Whether delivering content that’s better optimized, or giving customers the tools to customize their own experiences, AI will play a significant role in the much-talked-about personalization of marketing.

Influencers keeping it real. Or at least realer. 

Even though “AI is coming for the influencers,” as reported in New York Magazine, the persuasive power of social media influencers is fueled by a desire for some form of authenticity and by the parasocial relationships followers form with their aspirational online besties. 

Ironically, many influencers have peddled a kind of perceived-as-perfect lifestyle that is all too pervasive on social media. But in 2024 we may see a shift to much more relaxed influencer content (both organically and when pitching for brands). 

AI can create aspirational content reflecting unattainable lifestyles. But we’re not yet at a point where it feels real in the way your favorite TikToker or YouTuber does. 

Can AI do emotional vulnerability or self-deprecation?  Eventually, sure. But for now, brands looking for influencer content should view angst, self-doubt, and other messy human emotions as a desirable part of the authenticity package.

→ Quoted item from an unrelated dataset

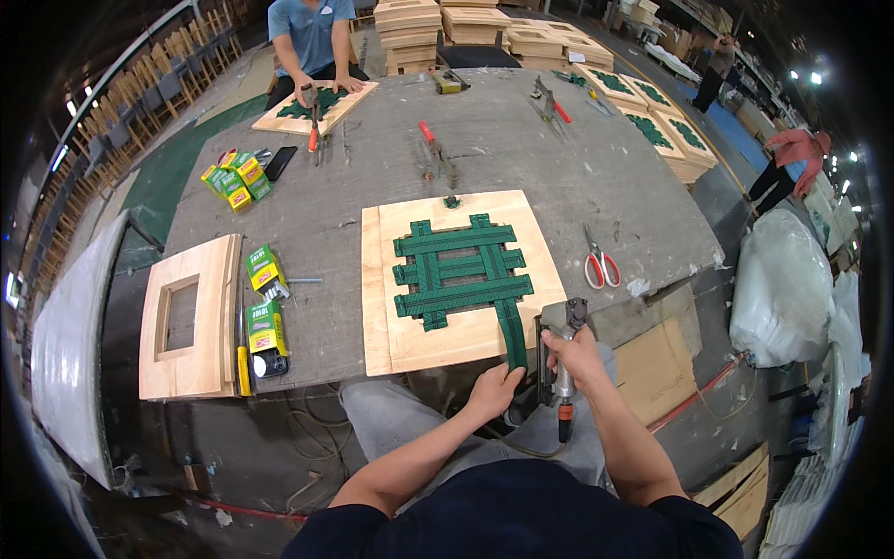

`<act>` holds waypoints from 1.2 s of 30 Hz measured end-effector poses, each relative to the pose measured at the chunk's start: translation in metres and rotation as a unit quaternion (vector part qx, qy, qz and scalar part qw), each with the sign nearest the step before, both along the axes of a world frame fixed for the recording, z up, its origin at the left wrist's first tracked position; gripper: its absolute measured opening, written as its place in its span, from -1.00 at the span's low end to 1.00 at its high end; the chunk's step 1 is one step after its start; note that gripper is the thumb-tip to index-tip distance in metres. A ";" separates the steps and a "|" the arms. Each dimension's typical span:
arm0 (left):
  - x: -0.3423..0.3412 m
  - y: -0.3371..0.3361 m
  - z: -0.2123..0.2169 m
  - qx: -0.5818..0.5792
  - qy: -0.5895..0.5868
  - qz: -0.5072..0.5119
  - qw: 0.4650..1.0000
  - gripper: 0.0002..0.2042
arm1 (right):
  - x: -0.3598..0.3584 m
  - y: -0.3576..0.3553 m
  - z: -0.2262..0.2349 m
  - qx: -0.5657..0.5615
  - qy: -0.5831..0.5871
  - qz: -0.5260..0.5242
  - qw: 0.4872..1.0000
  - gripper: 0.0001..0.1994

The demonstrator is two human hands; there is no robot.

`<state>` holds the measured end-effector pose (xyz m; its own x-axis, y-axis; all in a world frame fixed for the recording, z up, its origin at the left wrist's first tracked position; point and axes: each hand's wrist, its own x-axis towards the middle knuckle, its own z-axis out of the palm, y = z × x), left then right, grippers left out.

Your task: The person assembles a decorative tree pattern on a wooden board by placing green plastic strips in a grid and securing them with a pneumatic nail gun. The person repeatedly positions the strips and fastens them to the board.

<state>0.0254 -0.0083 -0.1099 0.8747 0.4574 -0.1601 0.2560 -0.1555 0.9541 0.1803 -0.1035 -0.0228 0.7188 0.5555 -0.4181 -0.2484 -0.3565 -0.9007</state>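
On the table in front of me lies a square wooden seat frame (379, 345) with green webbing straps (438, 303) woven across its middle. One strap (510, 331) runs off the frame's near edge, and my left hand (494, 391) pinches its loose end. Beside it, my right hand (577, 356) is wrapped around a pneumatic staple gun (562, 319), its hose fitting pointing down. The gun is just right of the strap, by the frame's near right corner. A small green scrap (452, 201) rests at the frame's far edge. Red-handled scissors (602, 268) lie to the right.
Stacked bare frames (154, 359), green-yellow boxes (264, 270) and a yellow-handled tool (244, 371) are at left. Pliers (433, 144) lie farther off. Across the table a co-worker (312, 42) handles another webbed frame (349, 107). Finished-looking webbed frames (684, 163) are stacked far right.
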 end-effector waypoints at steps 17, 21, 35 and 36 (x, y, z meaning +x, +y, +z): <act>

It’s also ironic that TikTok, the platform where conventional marketing has taken a backseat to native content (“don’t make ads, make TikToks,” they told us) has become overrun by native TikTok Shop ads, annoying many users in the process. 

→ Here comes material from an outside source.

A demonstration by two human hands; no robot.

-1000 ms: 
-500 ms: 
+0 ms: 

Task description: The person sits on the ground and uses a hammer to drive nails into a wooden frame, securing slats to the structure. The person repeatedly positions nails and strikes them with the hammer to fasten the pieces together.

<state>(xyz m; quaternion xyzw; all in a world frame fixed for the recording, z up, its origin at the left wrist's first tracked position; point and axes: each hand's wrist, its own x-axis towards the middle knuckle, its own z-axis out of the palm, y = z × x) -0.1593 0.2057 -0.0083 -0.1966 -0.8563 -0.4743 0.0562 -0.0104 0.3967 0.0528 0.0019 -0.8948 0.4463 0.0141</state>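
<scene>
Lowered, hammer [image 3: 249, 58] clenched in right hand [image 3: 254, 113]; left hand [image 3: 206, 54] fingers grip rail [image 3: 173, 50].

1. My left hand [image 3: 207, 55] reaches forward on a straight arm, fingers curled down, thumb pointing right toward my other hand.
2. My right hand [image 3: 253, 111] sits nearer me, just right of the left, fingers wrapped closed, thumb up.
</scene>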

Will TikTok deliver an algorithmic course correction in 2024? We hope so, but the platform is set to take a bigger cut from Shop transactions, in the quest to boost their annual revenue.

We should also note that while real-life influencers can provide credibility and authenticity for brands, guys (we’re presuming it’s guys) are willing to throw money at AI girlfriends, where authenticity presumably takes a backseat to, well, other stuff. 

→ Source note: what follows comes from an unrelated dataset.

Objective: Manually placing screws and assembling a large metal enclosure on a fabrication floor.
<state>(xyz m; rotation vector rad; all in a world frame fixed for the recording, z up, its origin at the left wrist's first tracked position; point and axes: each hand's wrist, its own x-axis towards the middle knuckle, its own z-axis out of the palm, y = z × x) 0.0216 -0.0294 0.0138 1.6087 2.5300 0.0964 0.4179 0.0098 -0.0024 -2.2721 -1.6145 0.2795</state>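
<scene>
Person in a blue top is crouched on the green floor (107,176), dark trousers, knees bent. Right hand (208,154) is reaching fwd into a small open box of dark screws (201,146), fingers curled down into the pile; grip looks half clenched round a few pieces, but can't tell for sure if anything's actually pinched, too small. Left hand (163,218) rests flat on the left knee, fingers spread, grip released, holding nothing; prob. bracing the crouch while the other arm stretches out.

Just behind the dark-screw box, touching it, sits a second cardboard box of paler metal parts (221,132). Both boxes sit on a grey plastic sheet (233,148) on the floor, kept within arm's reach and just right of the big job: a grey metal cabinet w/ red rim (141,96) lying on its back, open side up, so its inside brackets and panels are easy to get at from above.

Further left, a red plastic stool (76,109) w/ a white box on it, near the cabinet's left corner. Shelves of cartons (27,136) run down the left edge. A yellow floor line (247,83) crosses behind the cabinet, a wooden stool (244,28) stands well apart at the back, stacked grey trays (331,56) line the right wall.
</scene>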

Sustainability stories, and how you frame them

When asked, the majority of consumers will tell you that they pay attention to things like sustainable packaging. That may be because they think it’s what they’re supposed to say when asked. Nonetheless, sustainability is something brands ignore at their peril in the current climate (pun intended). In that light, brands may wish to explore their own sustainability narrative. That may mean recognizing where past actions could be rectified. 

Like many brands, Miller Brewing released a sustainability report in 2023, detailing efforts in waste reduction, energy efficiency, and recycling. All positive steps, though it makes for rather dry reading. 

More creatively, they signaled the evolution of the Miller Lite brand by acknowledging that beer advertising historically depicted women in sexist ways and taking steps to change that narrative. 

Their  “Bad $#!T to Good $#!T” campaign with comedian Ilana Glazer had Miller Lite disposing of old, objectifying ads by turning them into fertilizer, to be distributed to female hops farmers. The hops grown from the fertilizer will be donated to over 200 female brewers, ultimately making about 330,000 beers.

The sustainability report exists, but it’s something you’d probably have to seek out. Meanwhile, their more creative efforts caught the attention of People, one of the most mainstream publications out there. 

Unfortunately, mainstream beer marketing became something of a hot-button culture war topic this past year, with some outlets describing it as a “woke” commercial. 

As we move into an election cycle, brands make progressive waves at their peril, but we can’t help but admire the thinking behind the reframe.

Elsewhere, outdoor apparel brand Patagonia makes memorable sustainability statements, such as encouraging consumers to “buy less, demand more”. Sustainability has been part of Patagonia’s DNA since day one, as their first catalog, published in 1972, makes clear. 

Other brands may need to dig deeper, engage in some self-reflection, address past wrongs, or think differently about how their product relates to the problem at hand. 

In that regard, Hellman’s tackling the food waste in your fridge reframes mayonnaise as a way to “make taste, not waste”. If you can encourage people to waste less by using more of your product, that’s a marketing win/win.